Hewan yang pada umumnya bermukim di sawah-sawah itu, dimanfaatkan petani untuk membajak padi ketika memasuki musim tanam.
Teringat akan Kubangan Kerbau, tak ubah melihat kondisi jalan Lintas Bono yang ada di Kabupaten Pelalawan Provinsi Riau saat ini.
Jalur Hilir Sungai Kampar itu membentang ke Kecamatan Danai hingga tersambung sampai ke Kabupaten Indragiri Hilir.
Wacananya , trek panjang itu menjadi opsi pemerintah Provinsi Riau menjadikan jalan Nasional yang nantinya membuka Master Plan prekonomian baru.
"Melihat kondisi ini, ibarat kita berada di sawah, sepeti kubangan Kerbau, jalan Lintas Bono ini entah kapanlah selesainya, " ujar O salah satu masyarakat yang sedang melintas, Minggu (23/03/2025).
Jalan Lintas Bono (Jalisbon) itu melewati tiga kecamatan yaitu Bunut, Teluk Meranti, dan Kuala Kampar.
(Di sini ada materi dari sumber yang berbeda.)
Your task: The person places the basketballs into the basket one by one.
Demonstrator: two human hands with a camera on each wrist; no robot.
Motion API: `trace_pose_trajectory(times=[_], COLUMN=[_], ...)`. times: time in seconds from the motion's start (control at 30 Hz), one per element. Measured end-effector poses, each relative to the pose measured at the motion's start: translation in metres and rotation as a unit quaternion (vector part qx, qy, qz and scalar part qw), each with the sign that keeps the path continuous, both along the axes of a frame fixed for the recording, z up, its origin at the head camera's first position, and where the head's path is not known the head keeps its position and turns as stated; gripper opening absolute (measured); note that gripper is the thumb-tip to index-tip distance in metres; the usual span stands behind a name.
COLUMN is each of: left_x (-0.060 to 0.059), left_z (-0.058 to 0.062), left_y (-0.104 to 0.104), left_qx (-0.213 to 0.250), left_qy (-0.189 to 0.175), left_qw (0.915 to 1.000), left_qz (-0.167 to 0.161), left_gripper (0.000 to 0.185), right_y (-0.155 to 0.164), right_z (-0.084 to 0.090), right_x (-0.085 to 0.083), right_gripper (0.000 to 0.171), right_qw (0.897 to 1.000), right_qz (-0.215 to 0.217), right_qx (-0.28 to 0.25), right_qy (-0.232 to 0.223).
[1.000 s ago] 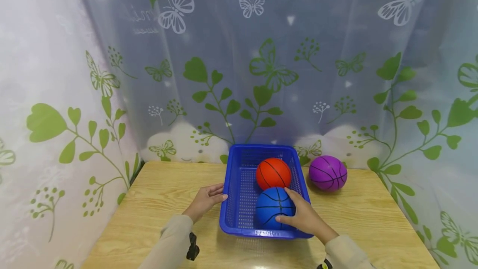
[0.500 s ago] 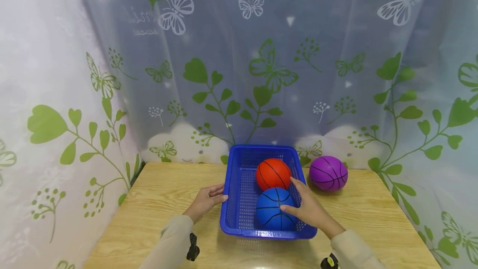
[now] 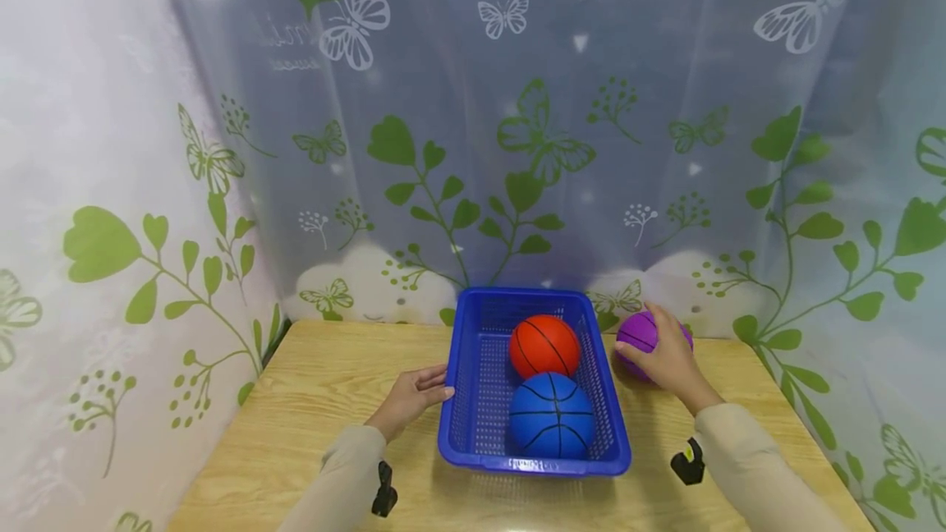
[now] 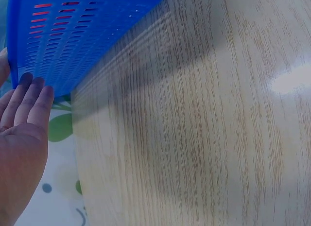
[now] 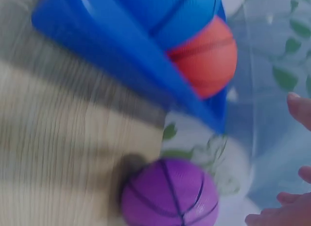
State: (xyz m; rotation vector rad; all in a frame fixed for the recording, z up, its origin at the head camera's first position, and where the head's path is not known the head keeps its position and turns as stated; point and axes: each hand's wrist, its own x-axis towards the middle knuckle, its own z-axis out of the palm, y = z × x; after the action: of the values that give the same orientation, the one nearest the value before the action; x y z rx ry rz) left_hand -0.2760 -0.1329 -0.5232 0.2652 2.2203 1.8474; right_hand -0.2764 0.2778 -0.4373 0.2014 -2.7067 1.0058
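A blue plastic basket [image 3: 461, 454] stands on the table with a red ball [image 3: 543, 345] and a blue ball [image 3: 551, 417] inside, both marked like basketballs. At its left rim, my left hand [image 3: 411, 401] holds the basket, thumb over the edge and fingers along the outer wall; in the left wrist view the left hand [image 4: 24, 124] shows these fingers fairly straight. To the basket's right lies a purple ball [image 5: 170, 194]. My right hand [image 3: 668, 360] is over it with thumb and fingers spread; in the right wrist view the fingers appear apart from the ball.
The wooden table [image 3: 332, 368] ends at a patterned curtain [image 3: 443, 187] behind the basket. More of the curtain hangs on the left and right sides. The purple ball sits near the table's back edge.
My right hand has left the blue ball in the basket and moved right, over the purple ball. The left hand stays at the basket's rim.
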Motion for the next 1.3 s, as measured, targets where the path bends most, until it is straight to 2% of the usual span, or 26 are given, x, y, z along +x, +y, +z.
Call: trace_pose_trajectory(times=[0.3,0.53,0.63,0.9,1.2,1.3], left_x=[0.003,0.004,0.003,0.001,0.0,-0.001], left_z=[-0.005,-0.005,-0.003,0.001,0.001,0.0], left_y=[-0.001,-0.004,-0.003,0.0,0.0,-0.002], left_qx=[0.012,0.008,0.008,-0.004,-0.003,-0.002], left_qy=[-0.003,0.004,0.002,0.002,-0.016,-0.015], left_qw=[0.9999,0.9999,0.9999,1.0,0.9998,0.9999], left_qz=[-0.006,-0.005,-0.005,0.005,0.006,0.005], left_gripper=[0.057,0.057,0.057,0.054,0.054,0.054], right_y=[0.034,0.05,0.055,0.054,0.051,0.05], right_z=[-0.014,-0.038,-0.047,-0.062,-0.072,-0.073], right_x=[-0.017,-0.023,-0.024,-0.025,-0.027,-0.028], right_gripper=[0.093,0.093,0.097,0.104,0.092,0.087], right_qw=[0.996,0.993,0.99,0.991,0.993,0.992], right_qz=[-0.047,-0.088,-0.107,-0.122,-0.099,-0.109], right_qx=[-0.028,0.017,0.012,-0.009,0.006,0.006], right_qy=[-0.064,-0.08,-0.089,-0.062,-0.058,-0.059])
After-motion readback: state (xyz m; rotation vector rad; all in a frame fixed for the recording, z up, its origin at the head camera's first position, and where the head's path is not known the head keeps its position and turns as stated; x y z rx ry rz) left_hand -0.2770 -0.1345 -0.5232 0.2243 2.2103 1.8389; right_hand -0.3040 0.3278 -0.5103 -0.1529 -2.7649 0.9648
Pada awalnya, perencanaan Jalisbon itu akan menjadi harapan masyarakat pesisir Muara Sungai Kampar.
"Namun sudah berpuluh-puluh tahun tak kunjung selesai, entah apa penyebabnya kita tidak tahu," sebut O.
Disamping peran serta Pemerintah, di kawasaan Jalisbon terdapat beberupa perusahan swasta seperti Hutan Tanam Industri dan Perkebunan Kelapa Sawit.
"Disana ada Grup Sinarmas, Ada Grup Asian Agri, Ada Grup APRIL, dan perusahaan-perusahan perkebunan lainnya, kita tidak paham peran serta pihak swasta, seharusnya mereka juga ikut andil,"jelas O.
Kepada Pemerintah, O meminta pembangunan Jalisbon segera di selesaikan.
"Kepada Pemerintah, kami masyarakat berharap jalan yang diimpikan ini agar segera selesai, kebijakan baik itu Pemda Pelalawan, Pemrov Riau, maupun Pemerintah Pusat" tutupnya.